Over the last two decades, remarkable progress has been made with regard to developing diagnostic tests and unravel-ing the human genome. Within the next few years all of the human genes will have been defined. The next major goal in genetics will be to understand how genes interact and func-tion, both in the course of development and over a lifetime. In addition to the remarkable progress in basic and clinical genetics, there has been increasing communication and access to information. Through the Internet, the public has access to research reports and data that were usually not readily available in the past. However, it is essential to put that information into a meaningful form and context. That is exactly what this book does. The communication explosion has allowed the networking of researchers and families. The development of parent/lay support groups has led to a cooperation between researchers and families that has helped to define the natural history and the variation that can be seen in a specific disorder.

What every family and physician wants is to provide the best care possible for the affected individual. Nobody wants to miss the opportunity for that individual to reach his or her full potential, to benefit from a useful therapy, or to avoid a complication. Parents need an understanding of what will happen over time so that they can plan. They don't want to waste money and effort going from expert to expert or doing test after test. They need a realistic approach to what they should expect both in childhood and adulthood. They also usually want to know whether there is some risk of recurrence of the condition in their other children, in other family members, and in the affected individual's offspring. They want to know whether prenatal diagnosis is available, and they want to know the spectrum of variation that can occur. The beauty of this new book is that it provides that kind of information for each specific disorder in a logical and understandable form. Most families and physicians will focus in on the chapter relevant to a specific individual. However, they can't help but glance at other chapters and see the remarkable spectrum of complications that are not present in the disorder of interest to them. They are likely to benefit from this broader perspective.

Most pediatricians will have heard of all thirty disorders; however, some primary care and specialty physicians may not have heard of a specific disorder until they have the affected individual in their practice. The book should help to alert health care professionals to consider these conditions and should lead to appropriate testing to make a correct diagnosis, reducing the time it takes to make a specific diagnosis. Two-thirds of the conditions in this book have a specific diagnostic test, but the other one-third require "pattern recognition" and an alert, trained health care professional to consider the diagnosis.
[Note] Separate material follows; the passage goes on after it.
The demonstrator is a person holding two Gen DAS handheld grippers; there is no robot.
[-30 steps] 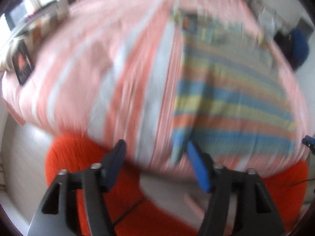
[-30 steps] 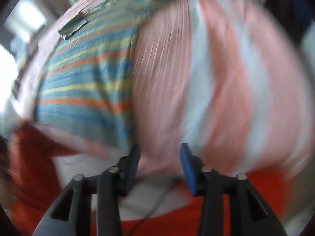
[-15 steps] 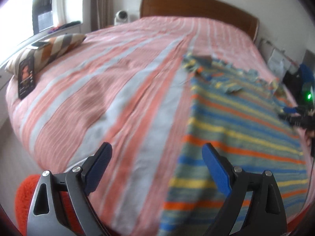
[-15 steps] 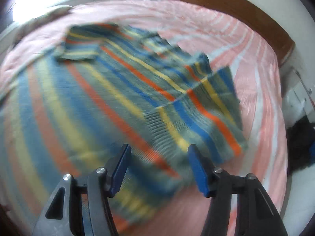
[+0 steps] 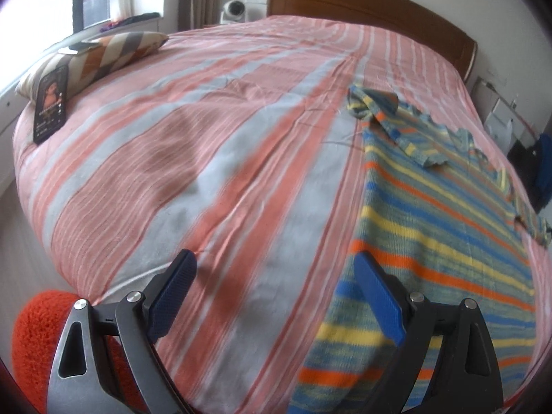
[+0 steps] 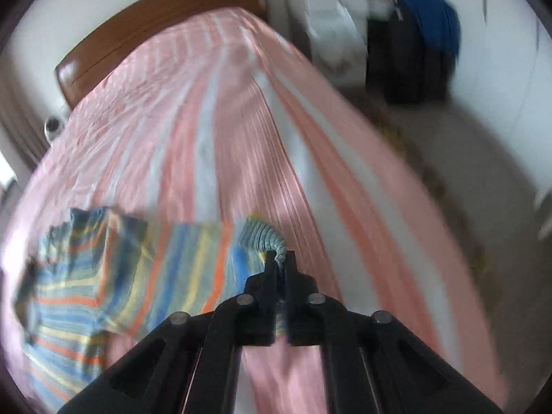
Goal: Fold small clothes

It can be expected that additional advances will be made over the next few decades leading to better understanding and better management. So this book is already dated! There is still a lot to be learned! In fact, every family and every affected individual will contribute to that increased knowledge by giving feedback to the authors. Disorder-specific parent/lay support groups will continue to play in important role in improving our understanding. The authors of each chapter have worked together with the support groups and are very aware that it is the process of working together with these groups and the members' willingness to provide information that has led to present-day understanding. We are all very grateful to each of the parents and affected individuals who have taken part in studies that have advanced our knowledge.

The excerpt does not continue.